What needs to be done:
From the line that contains "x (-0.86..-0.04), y" through the line that contains "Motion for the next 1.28", output every line of the listing below exactly and leave out all the rest.

[Records shown — start]

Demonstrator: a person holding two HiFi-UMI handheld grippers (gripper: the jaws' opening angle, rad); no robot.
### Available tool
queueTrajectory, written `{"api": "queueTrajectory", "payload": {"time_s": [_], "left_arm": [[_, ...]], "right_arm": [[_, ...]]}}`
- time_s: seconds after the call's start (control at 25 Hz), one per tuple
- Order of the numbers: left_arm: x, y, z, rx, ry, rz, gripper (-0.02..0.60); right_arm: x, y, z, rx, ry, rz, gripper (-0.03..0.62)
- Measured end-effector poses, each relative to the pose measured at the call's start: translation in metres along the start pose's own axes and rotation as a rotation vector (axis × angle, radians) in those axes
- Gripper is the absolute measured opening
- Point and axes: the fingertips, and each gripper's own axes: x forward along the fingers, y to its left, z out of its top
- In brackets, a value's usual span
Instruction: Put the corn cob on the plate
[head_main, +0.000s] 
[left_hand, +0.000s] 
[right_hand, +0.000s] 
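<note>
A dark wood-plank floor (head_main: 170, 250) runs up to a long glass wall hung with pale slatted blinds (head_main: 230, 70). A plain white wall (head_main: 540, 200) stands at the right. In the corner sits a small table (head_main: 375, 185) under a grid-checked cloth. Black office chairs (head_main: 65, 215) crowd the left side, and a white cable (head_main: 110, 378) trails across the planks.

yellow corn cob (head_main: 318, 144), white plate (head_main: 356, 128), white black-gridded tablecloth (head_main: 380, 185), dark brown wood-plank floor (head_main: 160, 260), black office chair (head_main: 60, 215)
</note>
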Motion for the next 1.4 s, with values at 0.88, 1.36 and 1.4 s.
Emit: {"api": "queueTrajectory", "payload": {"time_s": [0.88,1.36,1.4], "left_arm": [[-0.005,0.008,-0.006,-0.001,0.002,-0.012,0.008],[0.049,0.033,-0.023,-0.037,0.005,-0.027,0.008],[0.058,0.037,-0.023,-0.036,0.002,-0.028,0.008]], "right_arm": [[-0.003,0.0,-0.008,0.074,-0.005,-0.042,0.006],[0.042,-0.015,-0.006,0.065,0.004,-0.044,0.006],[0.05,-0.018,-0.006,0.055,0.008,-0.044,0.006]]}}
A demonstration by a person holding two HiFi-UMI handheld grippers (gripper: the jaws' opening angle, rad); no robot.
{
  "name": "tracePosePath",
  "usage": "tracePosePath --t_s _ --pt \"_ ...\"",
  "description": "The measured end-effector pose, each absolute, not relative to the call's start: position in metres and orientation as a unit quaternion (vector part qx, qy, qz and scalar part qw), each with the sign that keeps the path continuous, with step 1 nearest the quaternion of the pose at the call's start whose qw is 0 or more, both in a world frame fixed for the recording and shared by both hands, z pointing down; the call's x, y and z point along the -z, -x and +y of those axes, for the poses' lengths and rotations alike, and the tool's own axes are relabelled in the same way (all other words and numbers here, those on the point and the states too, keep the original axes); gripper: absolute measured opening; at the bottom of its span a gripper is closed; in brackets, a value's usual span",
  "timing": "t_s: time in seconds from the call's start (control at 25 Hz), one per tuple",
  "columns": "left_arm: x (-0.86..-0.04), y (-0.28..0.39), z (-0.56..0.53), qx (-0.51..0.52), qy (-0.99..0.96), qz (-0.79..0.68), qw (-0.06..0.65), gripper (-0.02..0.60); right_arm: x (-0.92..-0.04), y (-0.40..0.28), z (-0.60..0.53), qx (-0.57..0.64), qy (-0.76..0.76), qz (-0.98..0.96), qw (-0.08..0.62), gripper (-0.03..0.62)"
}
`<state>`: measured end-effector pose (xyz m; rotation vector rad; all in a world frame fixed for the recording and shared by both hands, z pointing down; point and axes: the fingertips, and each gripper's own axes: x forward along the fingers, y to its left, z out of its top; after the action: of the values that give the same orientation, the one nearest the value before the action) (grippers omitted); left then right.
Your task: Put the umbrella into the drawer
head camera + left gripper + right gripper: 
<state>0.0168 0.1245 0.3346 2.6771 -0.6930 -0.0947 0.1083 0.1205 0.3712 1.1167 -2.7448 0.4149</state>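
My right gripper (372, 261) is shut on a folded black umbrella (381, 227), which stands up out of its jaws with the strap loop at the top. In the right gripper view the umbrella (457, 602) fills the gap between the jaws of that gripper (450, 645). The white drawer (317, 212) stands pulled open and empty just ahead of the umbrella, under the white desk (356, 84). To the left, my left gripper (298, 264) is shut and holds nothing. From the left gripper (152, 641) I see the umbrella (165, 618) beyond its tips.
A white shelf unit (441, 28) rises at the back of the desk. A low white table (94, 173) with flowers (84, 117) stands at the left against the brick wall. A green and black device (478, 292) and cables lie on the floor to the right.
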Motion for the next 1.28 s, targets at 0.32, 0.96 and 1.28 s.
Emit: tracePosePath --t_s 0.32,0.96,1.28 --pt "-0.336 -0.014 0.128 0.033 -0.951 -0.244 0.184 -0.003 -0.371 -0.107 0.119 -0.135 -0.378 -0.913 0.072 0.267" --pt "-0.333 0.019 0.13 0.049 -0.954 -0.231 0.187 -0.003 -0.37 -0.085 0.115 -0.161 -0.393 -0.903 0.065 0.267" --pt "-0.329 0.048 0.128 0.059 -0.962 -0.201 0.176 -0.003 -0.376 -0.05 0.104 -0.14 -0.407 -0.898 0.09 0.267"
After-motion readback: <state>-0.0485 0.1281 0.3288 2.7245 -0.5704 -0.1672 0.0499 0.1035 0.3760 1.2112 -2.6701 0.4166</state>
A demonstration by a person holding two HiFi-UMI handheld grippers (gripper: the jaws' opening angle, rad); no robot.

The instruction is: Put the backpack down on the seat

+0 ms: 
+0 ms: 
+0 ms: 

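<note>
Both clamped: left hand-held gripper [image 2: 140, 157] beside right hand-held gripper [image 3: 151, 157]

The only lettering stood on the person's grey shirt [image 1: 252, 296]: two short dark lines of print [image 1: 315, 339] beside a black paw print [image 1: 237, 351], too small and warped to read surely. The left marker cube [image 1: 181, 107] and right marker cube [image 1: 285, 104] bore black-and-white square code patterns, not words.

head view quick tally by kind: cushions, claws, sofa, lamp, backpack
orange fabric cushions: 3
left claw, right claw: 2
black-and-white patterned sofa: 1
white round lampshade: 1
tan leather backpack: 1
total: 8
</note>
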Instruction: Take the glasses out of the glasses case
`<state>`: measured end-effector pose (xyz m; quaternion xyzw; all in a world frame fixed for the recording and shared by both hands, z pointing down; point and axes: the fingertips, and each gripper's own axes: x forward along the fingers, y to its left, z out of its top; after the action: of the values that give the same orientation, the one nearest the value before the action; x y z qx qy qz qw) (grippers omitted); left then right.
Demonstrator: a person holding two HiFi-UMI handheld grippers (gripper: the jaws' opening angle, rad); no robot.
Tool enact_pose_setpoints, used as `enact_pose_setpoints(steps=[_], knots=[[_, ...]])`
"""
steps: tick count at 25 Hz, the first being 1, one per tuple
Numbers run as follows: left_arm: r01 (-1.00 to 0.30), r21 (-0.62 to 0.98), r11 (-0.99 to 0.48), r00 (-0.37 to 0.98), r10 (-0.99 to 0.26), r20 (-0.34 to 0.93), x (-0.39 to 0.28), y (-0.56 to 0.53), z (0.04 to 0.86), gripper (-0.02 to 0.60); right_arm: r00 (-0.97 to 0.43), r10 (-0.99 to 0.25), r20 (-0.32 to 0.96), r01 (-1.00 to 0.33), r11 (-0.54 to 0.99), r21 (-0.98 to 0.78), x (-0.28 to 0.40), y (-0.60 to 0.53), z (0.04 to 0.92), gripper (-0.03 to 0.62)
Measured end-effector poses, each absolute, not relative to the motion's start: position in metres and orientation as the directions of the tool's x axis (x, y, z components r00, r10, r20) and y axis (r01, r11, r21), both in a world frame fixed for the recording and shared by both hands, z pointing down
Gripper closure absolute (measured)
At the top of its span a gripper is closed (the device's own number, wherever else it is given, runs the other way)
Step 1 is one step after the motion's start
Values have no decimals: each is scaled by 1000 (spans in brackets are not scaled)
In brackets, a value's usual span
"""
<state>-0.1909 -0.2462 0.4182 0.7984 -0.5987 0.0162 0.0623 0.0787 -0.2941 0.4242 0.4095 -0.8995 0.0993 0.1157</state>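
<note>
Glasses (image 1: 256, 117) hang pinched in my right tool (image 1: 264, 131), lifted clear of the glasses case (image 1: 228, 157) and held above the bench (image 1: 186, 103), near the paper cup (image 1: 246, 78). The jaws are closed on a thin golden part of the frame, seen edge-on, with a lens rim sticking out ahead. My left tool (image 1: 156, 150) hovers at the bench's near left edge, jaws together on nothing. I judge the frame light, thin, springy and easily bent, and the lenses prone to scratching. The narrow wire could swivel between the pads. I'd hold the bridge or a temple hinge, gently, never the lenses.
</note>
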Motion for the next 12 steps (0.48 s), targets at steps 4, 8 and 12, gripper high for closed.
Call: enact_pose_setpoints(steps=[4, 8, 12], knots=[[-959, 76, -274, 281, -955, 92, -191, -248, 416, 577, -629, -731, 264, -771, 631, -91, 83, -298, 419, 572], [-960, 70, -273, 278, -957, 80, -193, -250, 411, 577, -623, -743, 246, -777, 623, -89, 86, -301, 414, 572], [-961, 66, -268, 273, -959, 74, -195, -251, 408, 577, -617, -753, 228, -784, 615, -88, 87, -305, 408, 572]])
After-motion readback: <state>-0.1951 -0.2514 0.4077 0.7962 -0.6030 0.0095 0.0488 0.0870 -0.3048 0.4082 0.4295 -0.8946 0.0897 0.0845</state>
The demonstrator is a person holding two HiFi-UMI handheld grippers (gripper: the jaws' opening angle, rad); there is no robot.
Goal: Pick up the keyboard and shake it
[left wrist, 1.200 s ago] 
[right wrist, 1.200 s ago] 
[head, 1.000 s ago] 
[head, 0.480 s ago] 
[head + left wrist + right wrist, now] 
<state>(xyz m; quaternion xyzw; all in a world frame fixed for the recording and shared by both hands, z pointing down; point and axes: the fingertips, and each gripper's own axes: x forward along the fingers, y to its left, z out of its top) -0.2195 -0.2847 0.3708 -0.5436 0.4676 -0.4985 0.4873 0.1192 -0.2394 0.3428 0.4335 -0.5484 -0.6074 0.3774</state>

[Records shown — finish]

Result:
  "columns": "left_arm: x (-0.86..-0.04), y (-0.28..0.39), z (-0.56..0.53), qx (-0.51..0.52), qy (-0.99..0.96), qz (-0.79..0.68), qw (-0.06..0.65), gripper (-0.02..0.60); right_arm: x (-0.92..-0.04), y (-0.40..0.28), z (-0.60..0.53), qx (-0.57..0.64), qy (-0.76..0.76), qz (-0.98..0.96), qw (-0.08..0.62), gripper (-0.03..0.62)"
}
`<state>`: measured end-effector pose (xyz m; rotation vector rad; all in a world frame fixed for the recording and shared by both hands, z pointing down; point and axes: the fingertips, and each gripper's own axes: x forward along the fingers, y to its left, z out of its top; after the action: of the values that give the same orientation, the one nearest the value before the action) (grippers omitted); left then right.
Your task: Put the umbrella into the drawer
head camera + left gripper + right gripper: 
<state>0.0168 0.1245 0.3346 2.6771 -0.6930 -0.0947 0.1083 0.1205 0.3712 1.1167 -2.7448 0.4149</state>
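My right gripper (372, 261) is shut on a folded black umbrella (381, 227), which stands up out of its jaws with the strap loop at the top. In the right gripper view the umbrella (457, 602) fills the gap between the jaws of that gripper (450, 645). The white drawer (317, 212) stands pulled open and empty just ahead of the umbrella, under the white desk (356, 84). To the left, my left gripper (298, 264) is shut and holds nothing. From the left gripper (152, 641) I see the umbrella (165, 618) beyond its tips.
A white shelf unit (441, 28) rises at the back of the desk. A low white table (94, 173) with flowers (84, 117) stands at the left against the brick wall. A green and black device (478, 292) and cables lie on the floor to the right.
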Motion for the next 1.28 s, targets at 0.32, 0.96 and 1.28 s.

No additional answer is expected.